Item-Specific Issues: For messages focused on individual item problems, the SVM classifier performed best, achieving about 0.89 accuracy and 0.89 F1. XGBoost was the next closest (around 0.86 accuracy and 0.88 F1), showing comparable effectiveness. The Neural Network and Extra Trees classifiers yielded moderate performance in this cluster (roughly 0.82 accuracy and low-to-mid 0.80 s F1). The Decision Tree lagged behind the others here, with the lowest scores (~0.78 for both metrics). The fact that SVM slightly outperformed the ensemble methods in this category might indicate that the decision boundary for item-specific issue messages is well-suited to SVM’s capabilities (perhaps the data is relatively high-dimensional or the class separation is suited to SVM’s kernel), whereas the randomness in tree-based methods did not confer much advantage for this particular cluster.
Data/Target Gaps: In the messages concerning data or target gaps (likely issues where inventory data is missing or target stock levels are not met), XGBoost and Decision Tree achieved the top performance, each with 0.86 accuracy and 0.88 F1. It is noteworthy that a simple Decision Tree matched XGBoost here, implying that the pattern of these gap-related messages might be captured with straightforward rules. SVM and Extra Trees both followed with slightly lower results (around 0.82 accuracy, and F1 of 0.84 for SVM and 0.82 for Extra Trees). The Neural Network again had the lowest performance on this cluster (approximately 0.78 accuracy, 0.81 F1), though the gap between it and the others was not as large as in the risk of shortage cluster. This trend reinforces that the Neural Network, in this study, often did not outperform simpler models and, in some clusters, was distinctly underperforming.
Overall, the results in
Table 2 demonstrate that performance is highly dependent on the message cluster. Each algorithm had strengths in certain clusters and weaknesses in others. There is no single classifier that dominates across all categories of inventory messages.
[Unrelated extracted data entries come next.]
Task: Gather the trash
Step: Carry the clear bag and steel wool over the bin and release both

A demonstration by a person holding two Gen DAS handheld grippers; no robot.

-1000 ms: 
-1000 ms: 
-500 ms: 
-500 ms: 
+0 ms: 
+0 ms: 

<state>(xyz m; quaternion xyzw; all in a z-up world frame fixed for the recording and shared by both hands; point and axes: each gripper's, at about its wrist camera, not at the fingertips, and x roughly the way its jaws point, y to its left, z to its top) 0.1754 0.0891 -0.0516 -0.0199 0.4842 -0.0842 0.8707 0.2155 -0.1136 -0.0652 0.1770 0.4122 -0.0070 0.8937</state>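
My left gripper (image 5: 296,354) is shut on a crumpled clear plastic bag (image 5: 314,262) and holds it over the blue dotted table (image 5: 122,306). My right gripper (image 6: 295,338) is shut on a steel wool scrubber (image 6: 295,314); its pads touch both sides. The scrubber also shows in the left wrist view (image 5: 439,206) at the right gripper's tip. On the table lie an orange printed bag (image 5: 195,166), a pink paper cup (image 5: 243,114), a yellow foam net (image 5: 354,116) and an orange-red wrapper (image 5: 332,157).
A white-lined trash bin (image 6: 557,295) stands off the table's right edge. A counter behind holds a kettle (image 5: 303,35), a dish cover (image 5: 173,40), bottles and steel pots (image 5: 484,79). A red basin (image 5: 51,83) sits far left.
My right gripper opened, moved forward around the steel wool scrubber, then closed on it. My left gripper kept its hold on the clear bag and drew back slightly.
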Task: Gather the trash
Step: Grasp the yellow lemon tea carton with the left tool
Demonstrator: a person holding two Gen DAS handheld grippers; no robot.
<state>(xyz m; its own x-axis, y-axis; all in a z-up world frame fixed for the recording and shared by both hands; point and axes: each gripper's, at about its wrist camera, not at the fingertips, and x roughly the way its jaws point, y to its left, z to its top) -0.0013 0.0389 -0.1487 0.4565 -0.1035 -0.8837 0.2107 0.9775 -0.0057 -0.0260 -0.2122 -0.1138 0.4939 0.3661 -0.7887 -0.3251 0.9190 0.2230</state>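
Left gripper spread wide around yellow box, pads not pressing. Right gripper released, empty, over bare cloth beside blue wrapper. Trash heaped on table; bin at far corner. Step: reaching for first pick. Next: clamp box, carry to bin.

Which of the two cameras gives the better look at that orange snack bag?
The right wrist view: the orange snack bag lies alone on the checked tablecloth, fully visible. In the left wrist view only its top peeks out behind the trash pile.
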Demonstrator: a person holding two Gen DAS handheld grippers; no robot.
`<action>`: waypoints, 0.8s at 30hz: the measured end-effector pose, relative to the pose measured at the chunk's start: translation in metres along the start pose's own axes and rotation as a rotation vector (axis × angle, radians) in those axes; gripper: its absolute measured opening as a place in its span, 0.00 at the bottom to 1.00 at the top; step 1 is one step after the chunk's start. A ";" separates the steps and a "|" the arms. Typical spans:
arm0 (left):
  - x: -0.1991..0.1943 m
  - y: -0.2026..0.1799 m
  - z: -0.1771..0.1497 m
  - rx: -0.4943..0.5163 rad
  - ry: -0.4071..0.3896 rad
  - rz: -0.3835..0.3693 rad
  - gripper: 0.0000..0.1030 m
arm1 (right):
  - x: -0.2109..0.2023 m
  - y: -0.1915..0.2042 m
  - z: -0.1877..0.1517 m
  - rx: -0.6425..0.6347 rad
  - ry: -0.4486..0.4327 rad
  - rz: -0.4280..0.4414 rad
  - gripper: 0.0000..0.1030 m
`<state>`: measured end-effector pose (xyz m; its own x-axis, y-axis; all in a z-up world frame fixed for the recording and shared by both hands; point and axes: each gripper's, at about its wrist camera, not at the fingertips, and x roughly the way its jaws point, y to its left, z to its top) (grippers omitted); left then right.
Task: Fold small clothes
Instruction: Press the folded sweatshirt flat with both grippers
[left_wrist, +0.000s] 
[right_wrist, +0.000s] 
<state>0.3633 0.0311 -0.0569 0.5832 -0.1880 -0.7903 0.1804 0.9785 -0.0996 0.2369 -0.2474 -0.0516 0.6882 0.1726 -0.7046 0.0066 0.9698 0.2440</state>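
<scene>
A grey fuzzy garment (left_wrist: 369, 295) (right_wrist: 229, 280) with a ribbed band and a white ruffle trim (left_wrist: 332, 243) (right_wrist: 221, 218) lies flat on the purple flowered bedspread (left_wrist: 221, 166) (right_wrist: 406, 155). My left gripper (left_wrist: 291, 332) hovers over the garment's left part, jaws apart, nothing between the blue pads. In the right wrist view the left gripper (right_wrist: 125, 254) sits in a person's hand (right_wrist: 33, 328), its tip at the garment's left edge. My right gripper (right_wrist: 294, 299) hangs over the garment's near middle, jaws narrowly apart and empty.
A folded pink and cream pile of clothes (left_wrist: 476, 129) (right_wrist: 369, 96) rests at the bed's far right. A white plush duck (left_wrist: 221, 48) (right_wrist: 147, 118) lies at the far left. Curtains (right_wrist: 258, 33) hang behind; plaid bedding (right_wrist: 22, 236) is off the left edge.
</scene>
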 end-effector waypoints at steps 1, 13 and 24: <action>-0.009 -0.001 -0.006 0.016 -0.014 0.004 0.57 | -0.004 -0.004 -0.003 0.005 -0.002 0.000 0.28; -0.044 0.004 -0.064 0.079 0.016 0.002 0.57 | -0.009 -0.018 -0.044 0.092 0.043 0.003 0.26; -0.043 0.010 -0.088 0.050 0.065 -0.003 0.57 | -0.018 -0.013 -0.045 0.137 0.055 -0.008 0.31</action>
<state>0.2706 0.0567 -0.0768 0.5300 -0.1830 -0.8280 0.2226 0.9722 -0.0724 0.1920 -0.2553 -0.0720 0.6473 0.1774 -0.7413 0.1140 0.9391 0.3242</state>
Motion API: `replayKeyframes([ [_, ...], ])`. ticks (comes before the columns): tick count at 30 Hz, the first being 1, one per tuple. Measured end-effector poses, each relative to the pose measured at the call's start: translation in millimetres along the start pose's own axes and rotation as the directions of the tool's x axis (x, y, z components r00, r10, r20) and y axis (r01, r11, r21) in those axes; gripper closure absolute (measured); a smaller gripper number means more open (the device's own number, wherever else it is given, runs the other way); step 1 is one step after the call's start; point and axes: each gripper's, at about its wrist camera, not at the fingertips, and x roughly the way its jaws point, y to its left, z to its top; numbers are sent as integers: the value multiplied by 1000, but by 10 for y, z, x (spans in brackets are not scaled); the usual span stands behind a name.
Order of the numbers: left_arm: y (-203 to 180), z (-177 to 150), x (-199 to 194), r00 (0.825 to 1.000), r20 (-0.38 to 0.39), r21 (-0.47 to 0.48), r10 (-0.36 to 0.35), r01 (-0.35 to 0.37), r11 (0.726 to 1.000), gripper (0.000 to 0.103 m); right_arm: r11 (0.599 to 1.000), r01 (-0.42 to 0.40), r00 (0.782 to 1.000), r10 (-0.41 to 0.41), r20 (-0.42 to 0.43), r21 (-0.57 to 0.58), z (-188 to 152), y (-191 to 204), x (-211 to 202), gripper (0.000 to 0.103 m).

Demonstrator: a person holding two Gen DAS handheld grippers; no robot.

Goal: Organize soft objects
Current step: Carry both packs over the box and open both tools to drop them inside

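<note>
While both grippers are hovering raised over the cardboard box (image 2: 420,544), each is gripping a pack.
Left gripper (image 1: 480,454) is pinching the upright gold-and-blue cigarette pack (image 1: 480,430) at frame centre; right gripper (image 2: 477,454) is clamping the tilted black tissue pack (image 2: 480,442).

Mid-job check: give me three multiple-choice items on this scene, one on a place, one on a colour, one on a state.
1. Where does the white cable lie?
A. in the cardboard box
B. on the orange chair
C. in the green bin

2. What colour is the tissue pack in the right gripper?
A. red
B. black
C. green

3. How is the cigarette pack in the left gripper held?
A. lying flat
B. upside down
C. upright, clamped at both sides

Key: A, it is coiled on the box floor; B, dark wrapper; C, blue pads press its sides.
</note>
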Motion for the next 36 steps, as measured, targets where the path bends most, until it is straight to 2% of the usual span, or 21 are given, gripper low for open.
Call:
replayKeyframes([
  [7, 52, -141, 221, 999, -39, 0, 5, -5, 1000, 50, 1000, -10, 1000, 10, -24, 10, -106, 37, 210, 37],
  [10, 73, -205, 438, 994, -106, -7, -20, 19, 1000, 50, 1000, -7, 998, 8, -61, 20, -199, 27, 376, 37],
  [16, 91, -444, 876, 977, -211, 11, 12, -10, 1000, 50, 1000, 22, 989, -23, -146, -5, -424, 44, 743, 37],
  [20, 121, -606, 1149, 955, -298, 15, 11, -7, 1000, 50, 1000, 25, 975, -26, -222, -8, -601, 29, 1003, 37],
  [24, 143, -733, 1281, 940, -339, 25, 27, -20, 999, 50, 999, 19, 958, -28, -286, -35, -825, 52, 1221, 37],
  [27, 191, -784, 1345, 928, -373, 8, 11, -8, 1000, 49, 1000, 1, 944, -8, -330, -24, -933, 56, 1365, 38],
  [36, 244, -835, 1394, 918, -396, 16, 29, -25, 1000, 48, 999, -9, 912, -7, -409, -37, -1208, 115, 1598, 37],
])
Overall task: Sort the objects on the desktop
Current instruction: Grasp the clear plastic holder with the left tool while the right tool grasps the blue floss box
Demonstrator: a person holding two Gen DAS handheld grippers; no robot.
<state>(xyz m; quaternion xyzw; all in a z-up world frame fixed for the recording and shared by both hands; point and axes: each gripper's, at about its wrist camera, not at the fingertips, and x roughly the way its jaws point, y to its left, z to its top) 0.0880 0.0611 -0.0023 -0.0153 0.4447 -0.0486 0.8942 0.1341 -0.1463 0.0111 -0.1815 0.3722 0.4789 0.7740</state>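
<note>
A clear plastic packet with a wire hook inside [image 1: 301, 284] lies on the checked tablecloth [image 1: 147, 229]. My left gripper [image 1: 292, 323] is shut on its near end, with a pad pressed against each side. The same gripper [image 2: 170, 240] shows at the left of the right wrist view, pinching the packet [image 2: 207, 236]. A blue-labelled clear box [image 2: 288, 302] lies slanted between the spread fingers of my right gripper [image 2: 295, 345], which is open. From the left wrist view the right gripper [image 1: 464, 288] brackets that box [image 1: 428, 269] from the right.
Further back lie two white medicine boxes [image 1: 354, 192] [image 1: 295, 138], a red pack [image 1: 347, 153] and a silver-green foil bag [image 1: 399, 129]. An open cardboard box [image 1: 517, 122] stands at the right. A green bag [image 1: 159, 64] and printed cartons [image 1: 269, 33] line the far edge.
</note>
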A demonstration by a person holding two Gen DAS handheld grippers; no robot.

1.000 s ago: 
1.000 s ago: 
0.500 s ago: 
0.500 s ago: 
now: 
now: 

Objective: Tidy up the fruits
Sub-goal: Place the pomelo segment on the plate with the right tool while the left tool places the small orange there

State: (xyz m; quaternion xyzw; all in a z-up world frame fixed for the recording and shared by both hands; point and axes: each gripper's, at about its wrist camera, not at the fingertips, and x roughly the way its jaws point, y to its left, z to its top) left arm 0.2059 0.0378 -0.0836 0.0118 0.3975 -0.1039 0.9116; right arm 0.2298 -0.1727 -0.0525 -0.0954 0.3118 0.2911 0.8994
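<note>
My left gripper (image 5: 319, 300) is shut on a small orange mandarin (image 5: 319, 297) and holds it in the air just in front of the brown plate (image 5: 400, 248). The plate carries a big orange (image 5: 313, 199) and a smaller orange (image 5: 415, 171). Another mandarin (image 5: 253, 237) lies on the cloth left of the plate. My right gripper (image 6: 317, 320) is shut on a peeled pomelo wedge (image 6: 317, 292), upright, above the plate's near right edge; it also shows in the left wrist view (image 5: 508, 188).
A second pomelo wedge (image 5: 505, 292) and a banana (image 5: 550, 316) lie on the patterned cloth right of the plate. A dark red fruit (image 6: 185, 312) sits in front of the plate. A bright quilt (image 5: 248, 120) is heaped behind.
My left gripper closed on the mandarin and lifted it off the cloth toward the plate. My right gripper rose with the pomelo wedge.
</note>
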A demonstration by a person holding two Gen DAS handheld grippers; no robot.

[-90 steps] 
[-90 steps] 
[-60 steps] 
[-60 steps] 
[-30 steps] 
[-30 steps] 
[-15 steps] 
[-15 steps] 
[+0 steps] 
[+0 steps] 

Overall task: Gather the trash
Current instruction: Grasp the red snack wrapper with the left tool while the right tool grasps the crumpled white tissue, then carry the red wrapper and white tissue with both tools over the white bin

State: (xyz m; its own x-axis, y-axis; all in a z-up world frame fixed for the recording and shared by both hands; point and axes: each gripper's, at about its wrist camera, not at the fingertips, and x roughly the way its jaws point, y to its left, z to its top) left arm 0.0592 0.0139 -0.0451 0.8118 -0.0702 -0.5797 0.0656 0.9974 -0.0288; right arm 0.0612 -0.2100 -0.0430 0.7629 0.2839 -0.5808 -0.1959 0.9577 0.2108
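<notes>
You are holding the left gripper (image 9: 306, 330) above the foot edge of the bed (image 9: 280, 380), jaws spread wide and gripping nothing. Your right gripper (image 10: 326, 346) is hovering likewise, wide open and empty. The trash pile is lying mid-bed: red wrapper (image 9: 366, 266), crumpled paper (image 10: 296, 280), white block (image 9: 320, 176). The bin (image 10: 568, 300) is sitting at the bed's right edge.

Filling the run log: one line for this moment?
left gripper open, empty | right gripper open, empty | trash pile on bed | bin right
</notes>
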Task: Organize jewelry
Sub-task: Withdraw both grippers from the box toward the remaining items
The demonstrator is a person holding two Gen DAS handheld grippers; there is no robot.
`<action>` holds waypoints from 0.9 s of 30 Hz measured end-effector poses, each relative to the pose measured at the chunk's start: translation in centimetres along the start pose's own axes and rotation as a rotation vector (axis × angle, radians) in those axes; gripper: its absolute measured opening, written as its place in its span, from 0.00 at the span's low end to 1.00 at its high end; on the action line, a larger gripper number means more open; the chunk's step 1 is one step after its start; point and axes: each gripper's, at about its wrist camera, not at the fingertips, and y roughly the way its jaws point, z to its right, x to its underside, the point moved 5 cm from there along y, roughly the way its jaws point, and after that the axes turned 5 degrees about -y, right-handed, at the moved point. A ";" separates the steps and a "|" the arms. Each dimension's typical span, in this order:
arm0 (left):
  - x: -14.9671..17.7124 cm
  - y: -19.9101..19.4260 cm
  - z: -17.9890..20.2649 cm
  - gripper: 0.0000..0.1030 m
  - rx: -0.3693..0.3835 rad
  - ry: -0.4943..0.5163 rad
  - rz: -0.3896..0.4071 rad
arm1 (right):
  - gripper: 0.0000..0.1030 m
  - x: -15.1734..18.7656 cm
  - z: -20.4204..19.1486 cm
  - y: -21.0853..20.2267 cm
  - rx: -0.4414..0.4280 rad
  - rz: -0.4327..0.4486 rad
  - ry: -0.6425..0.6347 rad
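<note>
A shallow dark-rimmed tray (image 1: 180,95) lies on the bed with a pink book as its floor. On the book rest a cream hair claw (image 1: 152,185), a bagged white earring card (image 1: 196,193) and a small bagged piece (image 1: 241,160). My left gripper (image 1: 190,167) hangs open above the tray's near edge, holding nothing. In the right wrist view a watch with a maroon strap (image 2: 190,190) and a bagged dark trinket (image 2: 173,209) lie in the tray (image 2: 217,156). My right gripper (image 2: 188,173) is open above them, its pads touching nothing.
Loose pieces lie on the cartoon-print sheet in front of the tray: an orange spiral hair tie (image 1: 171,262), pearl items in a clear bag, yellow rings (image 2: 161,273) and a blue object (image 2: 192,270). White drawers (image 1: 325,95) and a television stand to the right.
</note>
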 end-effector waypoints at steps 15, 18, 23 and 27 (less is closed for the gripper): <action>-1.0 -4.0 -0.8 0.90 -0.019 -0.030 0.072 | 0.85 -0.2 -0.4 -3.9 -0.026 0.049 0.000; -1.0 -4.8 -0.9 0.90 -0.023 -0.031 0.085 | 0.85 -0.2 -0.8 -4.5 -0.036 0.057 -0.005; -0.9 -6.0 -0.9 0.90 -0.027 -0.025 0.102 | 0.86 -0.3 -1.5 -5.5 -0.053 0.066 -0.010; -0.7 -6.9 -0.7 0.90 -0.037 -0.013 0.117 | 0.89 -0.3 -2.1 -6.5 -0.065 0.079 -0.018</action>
For instance, tree-based ensemble methods (XGBoost and Extra Trees) tended to excel in several clusters (like long-term inventory and excess inventory), whereas SVM was the top choice for item-specific issues. Even the humble single Decision Tree held its own in a few clusters (tying for best in long-term inventory, inventory performance, and data/target gaps), and XGBoost was unmatched for risk of shortage. On the other hand, the Neural Network, despite usually being a powerful classifier, did not generalize as well in this particular application, possibly due to limited data per cluster or the need for more tuning. Across all six clusters, Friedman tests indicated statistically significant differences among classifiers (
p ≤ 0.008). In clusters exhibiting two-decimal ties (long-term, inventory performance, data/target gaps), Nemenyi did not detect differences among co-best models, although each outperformed the weaker baseline. Where a unique best model existed (Excess, risk of shortage, item-specific), one-sided Wilcoxon tests favored the best over the runner-up (raw
p = 0.031 for excess and risk of shortage; Acc
p = 0.063 and F1
p = 0.313 for Item-specific). Holm adjustment across clusters retained significance for excess and risk of shortage.
Table 3 presents one-sided Wilcoxon signed-rank tests that compare the unique best model with the runner-up in clusters without ties. In excess inventory and risk of shortage, raw
p values equal 0.031 for both accuracy and F1, indicating statistically significant advantages for Extra Trees and for XGBoost. In item-specific issues, the SVM advantage over XGBoost is smaller with ΔAccuracy 0.031 and ΔF1 0.011, and the F1 test yields a
p value of 0.313, which is not significant. After Holm adjustment across six pairwise comparisons, all adjusted
p values exceed 0.05. The report, therefore, includes both adjusted
p values and effect magnitudes to convey practical relevance alongside statistical evidence.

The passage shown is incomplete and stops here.